De meeste artsen schrijven niet-chirurgische behandelingen voor aan patiënten met een snapping scapula. Dit soort behandelingen zijn over het algemeen succesvol, vooral wanneer het probleem vanuit zachte weefsels komt. Artsen kunnen beginnen met het voorschrijven van niet-steroïde anti-inflammatoire geneesmiddelen (NSAID’s), zoals aspirine en ibuprofen. Rust en ijs helpen ook om de ontsteking te verminderen en de pijn te verlichten. Sommige patiënten hebben baat bij samenwerking met een fysio- of ergotherapeut.

Als de pijn en ontsteking met deze behandelingen niet verdwijnen, kan uw arts een of twee injecties met cortisone in de slijmbeurs aanraden. Cortisone is een steroïde die de ontsteking effectief vermindert.

Chirurgie

Dokters raden meestal alleen een operatie aan als niet-chirurgische behandelingen hebben gefaald. Een operatie kan nodig zijn als het probleem wordt veroorzaakt door een botafwijking. Bij de meest voorkomende operatie voor een ‘snapping scapula’ neemt de chirurg een klein stukje van de bovenste hoek van het schouderblad weg, dat het dichtst bij de wervelkolom ligt.

Botresectie

Om een klein stukje van het schouderblad te verwijderen, wordt een incisie gemaakt net onder de bovenrand van het bot. De chirurg trekt de weefsels opzij om het uitstekende deel van het bot te tonen, dat de wervelkolom van het schouderblad wordt genoemd. De weefsels waarmee de spieren aan het bovenste deel van het schouderblad vastzitten, worden voorzichtig losgemaakt en uit de weg gehaald. Dan gebruikt de chirurg een speciaal instrument om de hoek van het schouderblad te verwijderen. Er worden boorgaten in de wervelkolom van het schouderblad gemaakt. Daarna worden de uiteinden van de bovenste schouderbladspieren weer aan de wervelkolom van het schouderblad vastgenaaid en wordt de incisie gesloten.

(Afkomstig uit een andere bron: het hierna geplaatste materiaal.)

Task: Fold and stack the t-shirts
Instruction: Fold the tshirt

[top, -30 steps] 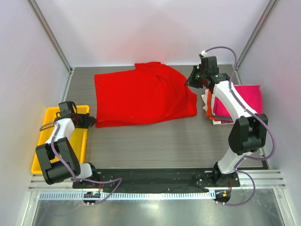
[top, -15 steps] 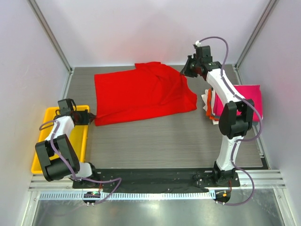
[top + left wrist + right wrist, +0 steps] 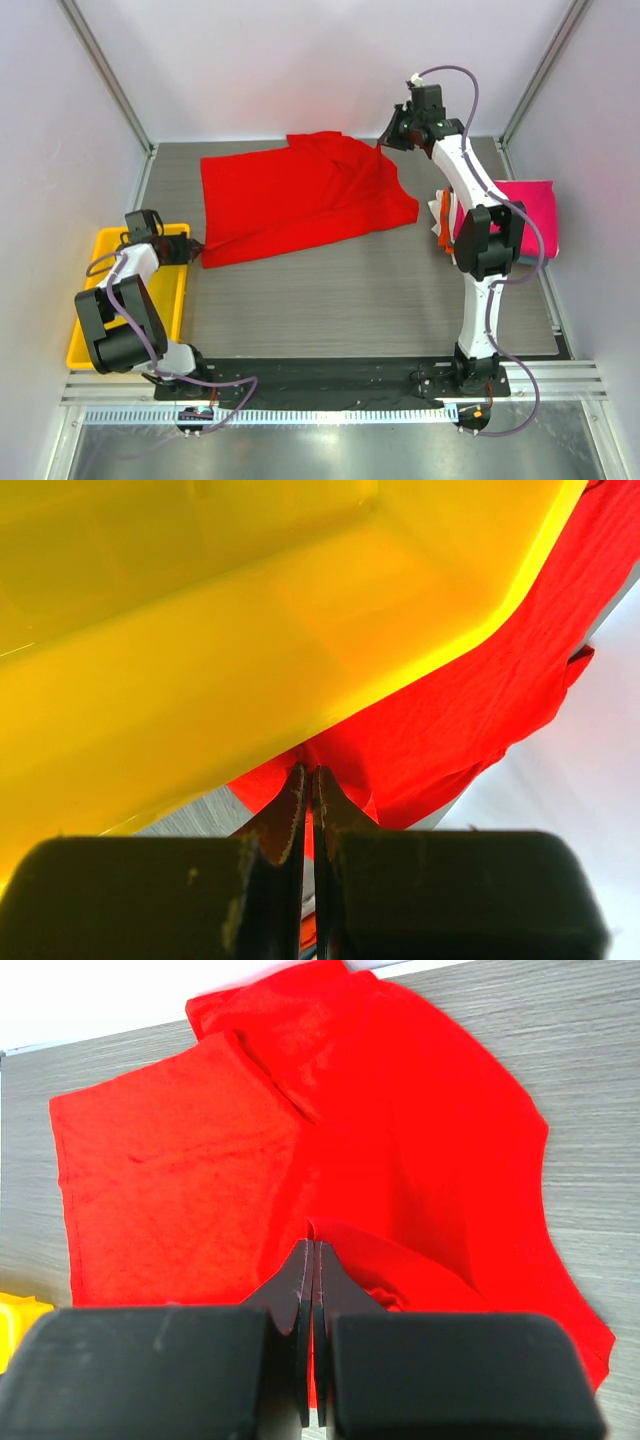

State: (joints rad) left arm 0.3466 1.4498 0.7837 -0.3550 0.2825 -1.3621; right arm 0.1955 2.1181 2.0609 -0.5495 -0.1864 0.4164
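Red and soft, the short-sleeved cloth t-shirt (image 3: 300, 200) lies spread across the upper middle of the top view. Our left gripper (image 3: 308, 785) pinches its lower-left corner beside the yellow plastic tray (image 3: 100, 300). Our right gripper (image 3: 312, 1255) clamps what seems a sleeve edge. We should lift both ends evenly, with the cloth taut.

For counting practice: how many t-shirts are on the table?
4: red t-shirt spread mid-table; stacked at right: magenta-pink t-shirt on top, orange t-shirt and white t-shirt edges beneath. More may be hidden.
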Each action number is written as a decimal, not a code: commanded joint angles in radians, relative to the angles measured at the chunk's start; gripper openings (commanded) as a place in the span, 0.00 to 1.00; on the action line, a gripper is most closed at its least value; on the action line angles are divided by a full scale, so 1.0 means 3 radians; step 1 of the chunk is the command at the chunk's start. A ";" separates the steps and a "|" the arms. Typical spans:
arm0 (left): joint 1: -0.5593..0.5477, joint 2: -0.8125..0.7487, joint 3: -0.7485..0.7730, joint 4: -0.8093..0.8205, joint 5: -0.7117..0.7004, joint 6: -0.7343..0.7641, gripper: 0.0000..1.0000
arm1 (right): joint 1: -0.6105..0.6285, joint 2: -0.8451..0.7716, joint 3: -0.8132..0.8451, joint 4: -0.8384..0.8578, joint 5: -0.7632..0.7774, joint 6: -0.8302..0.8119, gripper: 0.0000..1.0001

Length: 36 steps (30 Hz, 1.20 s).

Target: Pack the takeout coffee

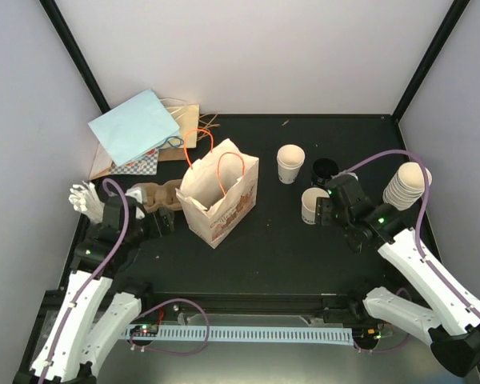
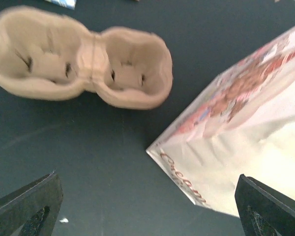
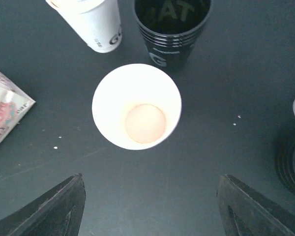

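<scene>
Two lidless cream-white paper coffee cups stand right of centre: one (image 1: pixel 290 162) further back, one (image 1: pixel 312 204) nearer. In the right wrist view the nearer cup (image 3: pixel 136 105) is upright and empty, just beyond the tips of my right gripper (image 3: pixel 152 206), which is open with only bare table between its fingers. The other cup (image 3: pixel 91 22) is at the top left of that view. My left gripper (image 2: pixel 147 211) is open over the table between the brown pulp cup tray (image 2: pixel 83 64) and the printed paper bag (image 2: pixel 246 132). It holds nothing.
The bag (image 1: pixel 220 192) stands open with orange handles, and the tray (image 1: pixel 156 198) lies to its left. A stack of black cups (image 1: pixel 324 169) stands behind the nearer cup. A tall stack of cream cups (image 1: pixel 406 186) is at the right. Light blue paper (image 1: pixel 140 128) lies at the back left.
</scene>
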 commanded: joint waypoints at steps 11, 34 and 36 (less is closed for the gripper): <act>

Arthroscopische Bursectomie

Schirurgen voeren soms een artroscopische operatie uit om een ontstoken scapulothoracale slijmbeurs weg te nemen. Het verwijderen van een slijmbeurs wordt bursectomie genoemd. Via kleine incisies kan de chirurg een kleine tv-camera, arthroscoop genaamd, in het gewricht brengen. Via een andere kleine incisie gebruikt de chirurg speciale instrumenten om de ontstoken slijmbeurs te verwijderen terwijl de artroscoop laat zien wat er gebeurt.

Revalidatie

Wat kan ik na de behandeling verwachten?

Nonchirurgische revalidatie

Voor patiënten die een niet-chirurgische behandeling ondergaan, kan fysio- of ergotherapie deel uitmaken van het revalidatieplan. Uw therapeut kan u helpen uw pijn en ontsteking te behandelen. Therapeuten evalueren ook de houding om ervoor te zorgen dat de ruggengraat en de schouderbeenderen zo goed mogelijk uitgelijnd zijn. Een versterkingsprogramma om de spieren onder het schouderblad te versterken, kan helpen om de zachte weefsels tussen het schouderblad en de ribbenkast op te vullen en te dempen.

Na de operatie

Na de operatie is er meer therapie nodig. Patiënten dragen een sling na een scapula operatie. Passieve schouderbewegingen kunnen snel na de operatie beginnen. Maar er mogen ongeveer acht weken geen actieve oefeningen worden gedaan, om ervoor te zorgen dat de spieren goed genezen op de plaats waar ze in de boorgaten in het schouderblad zijn teruggenaaid. Gewoonlijk begint men na 12 weken met weerstandsoefeningen en activiteiten. Uw chirurg zal u waarschijnlijk aanraden om tijdens uw revalidatie samen te werken met een fysio- of ergotherapeut.

Geef een antwoord

Het e-mailadres wordt niet gepubliceerd.